=== Section Start ===
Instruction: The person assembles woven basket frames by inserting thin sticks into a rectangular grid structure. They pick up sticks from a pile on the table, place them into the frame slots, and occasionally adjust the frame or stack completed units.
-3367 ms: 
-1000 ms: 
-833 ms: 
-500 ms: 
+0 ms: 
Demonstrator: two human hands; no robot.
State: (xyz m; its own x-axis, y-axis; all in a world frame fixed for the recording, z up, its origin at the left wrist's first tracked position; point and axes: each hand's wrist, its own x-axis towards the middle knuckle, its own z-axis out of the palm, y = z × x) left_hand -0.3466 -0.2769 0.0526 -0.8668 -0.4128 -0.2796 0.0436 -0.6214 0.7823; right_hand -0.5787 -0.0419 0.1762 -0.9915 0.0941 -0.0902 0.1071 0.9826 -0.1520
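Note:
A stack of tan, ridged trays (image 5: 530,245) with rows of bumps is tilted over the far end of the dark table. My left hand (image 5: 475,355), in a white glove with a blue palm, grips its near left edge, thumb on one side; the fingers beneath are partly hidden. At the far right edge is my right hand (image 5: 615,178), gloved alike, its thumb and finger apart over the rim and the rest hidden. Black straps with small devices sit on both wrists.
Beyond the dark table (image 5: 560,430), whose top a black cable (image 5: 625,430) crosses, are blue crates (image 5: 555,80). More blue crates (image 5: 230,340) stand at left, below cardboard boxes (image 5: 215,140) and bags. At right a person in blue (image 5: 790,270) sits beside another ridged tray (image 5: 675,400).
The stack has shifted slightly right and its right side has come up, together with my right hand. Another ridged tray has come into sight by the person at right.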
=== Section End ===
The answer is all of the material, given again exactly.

__COMPLETED EXERCISE__
Instruction: The person assembles woven basket frames by inserting thin sticks into a rectangular grid structure. They pick up sticks from a pile on the table, place them into the frame slots, and occasionally adjust the frame or stack completed units.
-3367 ms: 
-1000 ms: 
-833 ms: 
-500 ms: 
+0 ms: 
Demonstrator: two human hands; no robot.
State: (xyz m; its own x-axis, y-axis; all in a world frame fixed for the recording, z up, its origin at the left wrist's first tracked position; point and axes: each hand's wrist, its own x-axis towards the middle knuckle, its own z-axis out of the palm, y = z × x) left_hand -0.3466 -0.2769 0.0526 -0.8668 -0.4128 -0.2796 0.0436 -0.6214 0.7823; right_hand -0.5787 -0.0419 0.1762 -0.9915 0.0941 -0.0902 0.1071 0.9826 -0.1520
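Note:
A stack of tan, ridged trays (image 5: 530,245) with rows of bumps is tilted over the far end of the dark table. My left hand (image 5: 475,355), in a white glove with a blue palm, grips its near left edge, thumb on one side; the fingers beneath are partly hidden. At the far right edge is my right hand (image 5: 615,178), gloved alike, its thumb and finger apart over the rim and the rest hidden. Black straps with small devices sit on both wrists.
Beyond the dark table (image 5: 560,430), whose top a black cable (image 5: 625,430) crosses, are blue crates (image 5: 555,80). More blue crates (image 5: 230,340) stand at left, below cardboard boxes (image 5: 215,140) and bags. At right a person in blue (image 5: 790,270) sits beside another ridged tray (image 5: 675,400).
The stack has shifted slightly right and its right side has come up, together with my right hand. Another ridged tray has come into sight by the person at right.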

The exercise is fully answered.